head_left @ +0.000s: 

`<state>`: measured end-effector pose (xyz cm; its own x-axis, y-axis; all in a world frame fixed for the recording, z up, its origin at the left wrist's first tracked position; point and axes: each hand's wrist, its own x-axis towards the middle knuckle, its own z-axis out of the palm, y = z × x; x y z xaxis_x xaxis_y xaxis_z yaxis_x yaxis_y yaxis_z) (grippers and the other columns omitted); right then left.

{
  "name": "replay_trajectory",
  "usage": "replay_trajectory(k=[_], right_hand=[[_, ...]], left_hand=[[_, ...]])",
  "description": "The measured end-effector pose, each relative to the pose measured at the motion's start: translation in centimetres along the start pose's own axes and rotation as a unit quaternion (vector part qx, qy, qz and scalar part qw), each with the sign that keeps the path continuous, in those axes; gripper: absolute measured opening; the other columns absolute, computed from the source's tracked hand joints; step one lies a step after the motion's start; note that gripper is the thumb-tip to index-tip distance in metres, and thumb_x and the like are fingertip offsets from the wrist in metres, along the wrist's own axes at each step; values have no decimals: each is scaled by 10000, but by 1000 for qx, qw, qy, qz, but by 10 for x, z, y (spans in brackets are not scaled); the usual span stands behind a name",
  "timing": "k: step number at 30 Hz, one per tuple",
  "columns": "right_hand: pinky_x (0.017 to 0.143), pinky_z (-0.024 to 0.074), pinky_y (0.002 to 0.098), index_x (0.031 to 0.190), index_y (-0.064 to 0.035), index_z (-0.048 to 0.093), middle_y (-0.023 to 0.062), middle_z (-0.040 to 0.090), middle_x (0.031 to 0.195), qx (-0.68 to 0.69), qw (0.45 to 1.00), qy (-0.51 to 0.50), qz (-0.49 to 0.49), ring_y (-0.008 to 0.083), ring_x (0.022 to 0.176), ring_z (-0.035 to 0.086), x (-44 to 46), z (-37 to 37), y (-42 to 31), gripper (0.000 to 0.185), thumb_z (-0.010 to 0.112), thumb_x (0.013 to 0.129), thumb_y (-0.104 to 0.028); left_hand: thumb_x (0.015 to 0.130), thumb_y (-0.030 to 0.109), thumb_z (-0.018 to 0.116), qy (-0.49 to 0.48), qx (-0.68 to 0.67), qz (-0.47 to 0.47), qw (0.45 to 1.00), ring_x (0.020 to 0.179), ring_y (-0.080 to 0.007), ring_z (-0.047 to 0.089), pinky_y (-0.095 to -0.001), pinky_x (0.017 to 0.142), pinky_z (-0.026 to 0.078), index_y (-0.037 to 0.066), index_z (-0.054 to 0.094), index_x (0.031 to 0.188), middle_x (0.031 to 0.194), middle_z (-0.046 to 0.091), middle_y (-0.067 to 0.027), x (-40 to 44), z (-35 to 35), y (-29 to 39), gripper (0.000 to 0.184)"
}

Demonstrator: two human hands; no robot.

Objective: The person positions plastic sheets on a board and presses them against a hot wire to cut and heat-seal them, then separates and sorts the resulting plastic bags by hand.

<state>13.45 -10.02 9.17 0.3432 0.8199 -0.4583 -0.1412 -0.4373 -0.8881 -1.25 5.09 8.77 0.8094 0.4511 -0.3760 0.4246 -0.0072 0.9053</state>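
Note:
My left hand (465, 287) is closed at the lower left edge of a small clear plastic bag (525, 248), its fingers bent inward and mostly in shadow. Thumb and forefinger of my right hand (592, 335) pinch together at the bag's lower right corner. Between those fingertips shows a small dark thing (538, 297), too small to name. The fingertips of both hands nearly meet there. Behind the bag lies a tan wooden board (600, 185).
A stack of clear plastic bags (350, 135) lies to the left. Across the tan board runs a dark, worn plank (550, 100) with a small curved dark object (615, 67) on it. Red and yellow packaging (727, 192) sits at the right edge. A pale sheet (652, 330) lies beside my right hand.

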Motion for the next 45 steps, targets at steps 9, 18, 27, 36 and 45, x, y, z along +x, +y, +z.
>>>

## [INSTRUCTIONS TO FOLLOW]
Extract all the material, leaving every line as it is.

## [SOLUTION]
head_left @ +0.000s: 

`<state>`: measured end-effector pose (xyz cm; its own x-axis, y-axis; all in a world frame fixed for the recording, z up, its origin at the left wrist's first tracked position; point and axes: each hand's wrist, its own x-axis towards the middle knuckle, its own z-axis out of the palm, y = z × x; x y z xaxis_x xaxis_y xaxis_z yaxis_x yaxis_y yaxis_z) (grippers and the other columns omitted); right then left.

{
  "name": "replay_trajectory",
  "usage": "replay_trajectory(k=[_], right_hand=[[_, ...]], left_hand=[[_, ...]])",
  "description": "The measured end-effector pose, each relative to the pose measured at the motion's start: translation in centimetres along the start pose's own axes and rotation as a unit quaternion (vector part qx, qy, qz and scalar part qw), each with the sign that keeps the path continuous, in those axes; gripper: absolute measured opening; the other columns absolute, computed from the source's tracked hand joints; step one lies a step after the motion's start; note that gripper is the thumb-tip to index-tip distance in metres, and thumb_x and the like are fingertip offsets from the wrist in metres, along the wrist's own axes at each step; values have no decimals: each is scaled by 10000, but by 1000 for qx, qw, qy, qz, but by 10 for x, z, y (spans in brackets are not scaled); the usual span stands behind a name",
  "timing": "k: step number at 30 Hz, one per tuple",
  "columns": "right_hand: pinky_x (0.017 to 0.143), pinky_z (-0.024 to 0.074), pinky_y (0.002 to 0.098), index_x (0.031 to 0.190), index_y (-0.064 to 0.035), index_z (-0.048 to 0.093), middle_y (-0.023 to 0.062), middle_z (-0.040 to 0.090), middle_x (0.031 to 0.195), qx (-0.68 to 0.69), qw (0.45 to 1.00), qy (-0.51 to 0.50), qz (-0.49 to 0.49), ring_y (-0.008 to 0.083), ring_x (0.022 to 0.176), ring_z (-0.035 to 0.086), x (-44 to 46), z (-37 to 37), y (-42 to 31), gripper (0.000 to 0.185), thumb_z (-0.010 to 0.112), thumb_x (0.013 to 0.129), thumb_y (-0.104 to 0.028); left_hand: thumb_x (0.015 to 0.130), thumb_y (-0.030 to 0.109), thumb_z (-0.018 to 0.116), qy (-0.49 to 0.48), qx (-0.68 to 0.67), qz (-0.47 to 0.47), qw (0.45 to 1.00), ring_x (0.020 to 0.179), ring_y (-0.080 to 0.007), ring_z (-0.047 to 0.089), pinky_y (-0.095 to -0.001), pinky_x (0.017 to 0.142), pinky_z (-0.026 to 0.078), index_y (-0.037 to 0.066), index_z (-0.054 to 0.094), index_x (0.031 to 0.188), middle_x (0.031 to 0.194), middle_z (-0.046 to 0.091), middle_y (-0.067 to 0.027), x (-40 to 44), z (-35 to 35), y (-29 to 39), gripper (0.000 to 0.184)"
}

Demonstrator: two human hands; no robot.

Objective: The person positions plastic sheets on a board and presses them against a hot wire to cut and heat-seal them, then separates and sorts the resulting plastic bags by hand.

<state>13.45 -10.02 9.17 0.3432 0.8199 -0.4583 -0.1412 -0.4373 -0.8881 -1.25 5.09 8.77 0.8094 0.4511 -0.3760 0.4246 -0.0072 0.9053</state>
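Note:
My left hand (465, 287) is closed at the lower left edge of a small clear plastic bag (525, 248), its fingers bent inward and mostly in shadow. Thumb and forefinger of my right hand (592, 335) pinch together at the bag's lower right corner. Between those fingertips shows a small dark thing (538, 297), too small to name. The fingertips of both hands nearly meet there. Behind the bag lies a tan wooden board (600, 185).
A stack of clear plastic bags (350, 135) lies to the left. Across the tan board runs a dark, worn plank (550, 100) with a small curved dark object (615, 67) on it. Red and yellow packaging (727, 192) sits at the right edge. A pale sheet (652, 330) lies beside my right hand.
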
Motion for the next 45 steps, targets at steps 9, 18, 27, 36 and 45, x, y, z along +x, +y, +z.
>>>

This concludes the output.